Three government/municipalities commented on this issue. DLA stated that any standards should address sensitivity, probability of false alarms, minimum leak detection capabilities, frequency, and be based on leak detection technology. MAWUC supported more stringent reporting and repair requirements. NSB indicated that PHMSA should require redundant leak detection systems for offshore lines. NSB also indicated the technology available for leak detection systems is vastly improved and industry should bear the burden to utilize these systems.
Response
The Pipeline Safety Laws contain a number of general factors that must be considered in prescribing new safety standards, including the reasonableness of the standard, the estimated benefits and costs, and the views and recommendations of the Technical Hazardous Liquid Pipeline Safety Standards Committee (49 U.S.C. 60102(b)). The Pipeline Safety Laws also contain specific factors that must be considered in prescribing certain safety standards, such as for smart pigs (49 U.S.C. 60102(f)) or low-stress hazardous liquid pipelines (49 U.S.C. 60102(k)).
In the case of leak detection, Congress has enacted prior statutory mandates that required the Secretary to survey and assess the need for additional safety standards. PHMSA and its predecessor agency, RSPA, complied with those mandates by producing two reports and promulgating additional safety standards for leak detection systems. Congress enacted a similar provision in section 8 of the Pipeline Safety Act of 2011, including a requirement that the Secretary submit a report to Congress that provides an analysis of the technical limitations of current leak detection systems and the practicability, safety benefits, and adverse consequence of establishing additional standards for the use of such systems.
The commenters identified several issues that should be considered in establishing new leak detection standards, including the need to minimize false alarms, to set appropriate volumetric thresholds, and to encourage the use of best available technologies.
Statistical Analyses of Leak Detection Requirements
PHMSA asked the public to comment on the availability of statistics on whether existing practices or standards on leak detection have contributed to reduced spill volumes and consequences.
Comments
One response submitted by API-AOPL, supported by TransCanada Keystone, LMOGA, and TxOGA, stated that the association was unaware of any recent statistics in regard to this topic. API-AOPL further indicated that PHMSA should allow time for recent regulatory changes to take effect on the regulated population.
Response
PHMSA's December 2007 report on leak detection systems noted that from 1997 to 2007 “the median volume lost from hazardous liquid pipeline accidents dropped by more than half, from 200 to less than 100 barrels,” and that “the number of accidents declined by over a third.” The report attributed that positive trend to the implementation of the pipeline IM requirements in § 195.452. However, the report also indicated that all of the available leak detection technologies have strengths and weakness, that some are only suitable for use on particular pipeline systems, and that establishing safety standards would require consideration of a number of factors.

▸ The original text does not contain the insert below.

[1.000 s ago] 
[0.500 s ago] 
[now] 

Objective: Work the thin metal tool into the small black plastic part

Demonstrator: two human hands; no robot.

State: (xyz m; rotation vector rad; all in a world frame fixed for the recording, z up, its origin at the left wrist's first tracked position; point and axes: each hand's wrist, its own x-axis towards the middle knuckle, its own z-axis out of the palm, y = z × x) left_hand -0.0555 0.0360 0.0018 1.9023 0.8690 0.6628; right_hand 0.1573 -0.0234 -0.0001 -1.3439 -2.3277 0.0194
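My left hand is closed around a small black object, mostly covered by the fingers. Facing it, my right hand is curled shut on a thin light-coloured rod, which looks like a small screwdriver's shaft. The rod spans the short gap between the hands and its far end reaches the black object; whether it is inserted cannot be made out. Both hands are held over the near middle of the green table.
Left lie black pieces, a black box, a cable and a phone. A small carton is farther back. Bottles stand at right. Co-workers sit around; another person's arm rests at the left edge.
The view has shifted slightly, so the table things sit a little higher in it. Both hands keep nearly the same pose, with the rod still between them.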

Consideration of Industry Practices or Standards for Location of EFRDs
Part 195 requires that EFRDs be considered as potential mitigation measure on pipeline segments that could affect HCAs. In terms of §§ 195.450 and 195.452 the definition for check valve means a valve that permits fluid to flow freely in one direction and contains a mechanism to automatically prevent flow in the other direction. Likewise, remote control valve or RCV means any valve that is operated from a location remote from where the valve is installed. The RCV is usually operated by the supervisory control and data acquisition (SCADA) system. The linkage between the pipeline control center and the RCV may be by fiber optics, microwave, telephone lines, or satellite.
Section 195.452(i)(4) further states that if an operator determines that an EFRD is needed on a pipeline segment to protect a high consequence area in the event of a hazardous liquid pipeline release, an operator must install the EFRD. In making this determination, an operator must, at least, consider the following factors—the swiftness of leak detection and pipeline shutdown capabilities, the type of commodity carried, the rate of potential leakage, the volume that can be released, topography or pipeline profile, the potential for ignition, proximity to power sources, location of nearest response personnel, specific terrain between the pipeline segment and the high consequence area, and benefits expected by reducing the spill size.
RSPA adopted the EFRD requirements in §§ 195.450 and 195.452 in a December 2000 final rule December 1, 2000, (65 FR 75378). Part 195 does not require that EFRDs be used on pipelines outside of HCAs, but § 195.260 does require that valves be installed at certain locations.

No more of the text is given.